Assignment
From the records below, return every line containing the word "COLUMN".

Stored data entries:
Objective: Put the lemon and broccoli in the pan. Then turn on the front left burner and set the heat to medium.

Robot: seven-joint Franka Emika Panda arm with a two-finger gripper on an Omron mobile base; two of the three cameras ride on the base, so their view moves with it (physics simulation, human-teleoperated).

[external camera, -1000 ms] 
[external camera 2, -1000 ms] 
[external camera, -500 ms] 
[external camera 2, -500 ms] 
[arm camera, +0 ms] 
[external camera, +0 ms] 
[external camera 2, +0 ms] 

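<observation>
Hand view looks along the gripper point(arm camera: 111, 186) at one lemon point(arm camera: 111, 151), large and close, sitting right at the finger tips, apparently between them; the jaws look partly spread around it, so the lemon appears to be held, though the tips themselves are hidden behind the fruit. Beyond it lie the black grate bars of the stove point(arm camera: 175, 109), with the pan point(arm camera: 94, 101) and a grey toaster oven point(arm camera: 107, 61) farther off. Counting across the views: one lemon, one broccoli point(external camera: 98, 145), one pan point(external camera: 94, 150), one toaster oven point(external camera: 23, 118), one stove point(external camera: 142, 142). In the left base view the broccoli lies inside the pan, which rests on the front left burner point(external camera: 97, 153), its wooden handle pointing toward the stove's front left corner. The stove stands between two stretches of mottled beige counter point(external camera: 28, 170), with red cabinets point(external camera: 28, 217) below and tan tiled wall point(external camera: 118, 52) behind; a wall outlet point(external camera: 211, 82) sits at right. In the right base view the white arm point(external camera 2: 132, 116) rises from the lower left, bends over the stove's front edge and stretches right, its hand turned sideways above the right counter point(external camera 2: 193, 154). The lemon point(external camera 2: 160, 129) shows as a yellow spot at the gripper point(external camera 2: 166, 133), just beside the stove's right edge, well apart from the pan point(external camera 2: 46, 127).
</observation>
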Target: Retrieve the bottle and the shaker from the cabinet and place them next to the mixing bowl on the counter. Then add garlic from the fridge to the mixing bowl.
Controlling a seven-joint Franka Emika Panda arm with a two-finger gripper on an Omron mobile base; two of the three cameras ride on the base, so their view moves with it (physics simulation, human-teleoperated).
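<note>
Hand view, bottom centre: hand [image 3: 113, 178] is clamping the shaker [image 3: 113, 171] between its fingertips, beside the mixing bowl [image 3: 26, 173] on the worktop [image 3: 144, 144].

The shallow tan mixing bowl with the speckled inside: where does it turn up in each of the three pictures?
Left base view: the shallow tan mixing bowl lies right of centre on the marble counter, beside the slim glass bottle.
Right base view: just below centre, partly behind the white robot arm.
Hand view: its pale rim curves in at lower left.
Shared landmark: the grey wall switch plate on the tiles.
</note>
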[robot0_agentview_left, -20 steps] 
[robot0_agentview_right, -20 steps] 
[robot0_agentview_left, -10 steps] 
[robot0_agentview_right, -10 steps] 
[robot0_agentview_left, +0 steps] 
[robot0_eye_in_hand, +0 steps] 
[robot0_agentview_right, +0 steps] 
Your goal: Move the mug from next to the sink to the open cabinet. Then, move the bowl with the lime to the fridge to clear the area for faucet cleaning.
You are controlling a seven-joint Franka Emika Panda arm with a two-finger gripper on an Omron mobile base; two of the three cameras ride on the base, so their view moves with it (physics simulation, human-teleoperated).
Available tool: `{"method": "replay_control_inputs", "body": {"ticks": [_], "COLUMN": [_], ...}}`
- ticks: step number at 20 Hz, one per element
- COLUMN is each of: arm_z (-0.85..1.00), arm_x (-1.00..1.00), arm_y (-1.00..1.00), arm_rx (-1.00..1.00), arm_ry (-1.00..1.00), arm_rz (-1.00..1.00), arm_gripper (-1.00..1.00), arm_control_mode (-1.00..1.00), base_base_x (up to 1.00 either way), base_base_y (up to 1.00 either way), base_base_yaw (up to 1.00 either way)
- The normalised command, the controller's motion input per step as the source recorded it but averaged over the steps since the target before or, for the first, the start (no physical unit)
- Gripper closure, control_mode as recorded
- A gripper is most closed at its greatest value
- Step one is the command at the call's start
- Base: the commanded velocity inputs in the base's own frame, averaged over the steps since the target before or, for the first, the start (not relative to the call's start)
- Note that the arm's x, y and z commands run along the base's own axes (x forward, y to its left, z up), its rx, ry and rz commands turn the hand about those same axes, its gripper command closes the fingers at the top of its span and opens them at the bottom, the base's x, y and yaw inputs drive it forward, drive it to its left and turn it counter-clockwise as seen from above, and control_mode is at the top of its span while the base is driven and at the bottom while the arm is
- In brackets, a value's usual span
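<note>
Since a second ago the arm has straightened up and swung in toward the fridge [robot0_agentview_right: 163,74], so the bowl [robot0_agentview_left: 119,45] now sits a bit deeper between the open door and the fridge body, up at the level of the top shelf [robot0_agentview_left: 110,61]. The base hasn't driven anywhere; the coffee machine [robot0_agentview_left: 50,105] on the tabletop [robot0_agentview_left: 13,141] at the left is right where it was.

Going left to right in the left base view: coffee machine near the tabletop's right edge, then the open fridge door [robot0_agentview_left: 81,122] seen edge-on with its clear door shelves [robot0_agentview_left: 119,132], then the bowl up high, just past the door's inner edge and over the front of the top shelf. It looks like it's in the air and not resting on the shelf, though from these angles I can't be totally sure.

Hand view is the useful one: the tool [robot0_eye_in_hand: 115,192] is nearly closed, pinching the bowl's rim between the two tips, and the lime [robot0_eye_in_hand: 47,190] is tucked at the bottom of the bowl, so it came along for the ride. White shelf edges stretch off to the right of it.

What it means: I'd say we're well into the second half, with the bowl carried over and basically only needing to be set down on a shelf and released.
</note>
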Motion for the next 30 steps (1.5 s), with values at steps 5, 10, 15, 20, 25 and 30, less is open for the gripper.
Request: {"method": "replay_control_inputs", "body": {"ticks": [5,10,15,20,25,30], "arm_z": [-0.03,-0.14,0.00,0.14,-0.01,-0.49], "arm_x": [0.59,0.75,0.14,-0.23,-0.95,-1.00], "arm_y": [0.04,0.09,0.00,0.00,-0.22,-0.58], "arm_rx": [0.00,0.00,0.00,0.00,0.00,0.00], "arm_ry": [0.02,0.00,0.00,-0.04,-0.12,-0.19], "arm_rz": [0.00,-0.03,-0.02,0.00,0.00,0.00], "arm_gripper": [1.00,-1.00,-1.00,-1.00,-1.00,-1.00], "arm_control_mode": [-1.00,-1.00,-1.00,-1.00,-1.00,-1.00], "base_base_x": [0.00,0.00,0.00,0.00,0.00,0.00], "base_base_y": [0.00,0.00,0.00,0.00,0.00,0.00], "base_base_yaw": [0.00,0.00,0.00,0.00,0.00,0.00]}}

Answer to this task
Available tool: `{"method": "replay_control_inputs", "body": {"ticks": [_], "COLUMN": [_], ...}}`
- COLUMN is each of: arm_z (-0.85..1.00), arm_x (-1.00..1.00), arm_y (-1.00..1.00), arm_rx (-1.00..1.00), arm_ry (-1.00..1.00), arm_rz (-1.00..1.00), arm_gripper (-1.00..1.00), arm_control_mode (-1.00..1.00), base_base_x (up to 1.00 either way), base_base_y (up to 1.00 either way), base_base_yaw (up to 1.00 either way)

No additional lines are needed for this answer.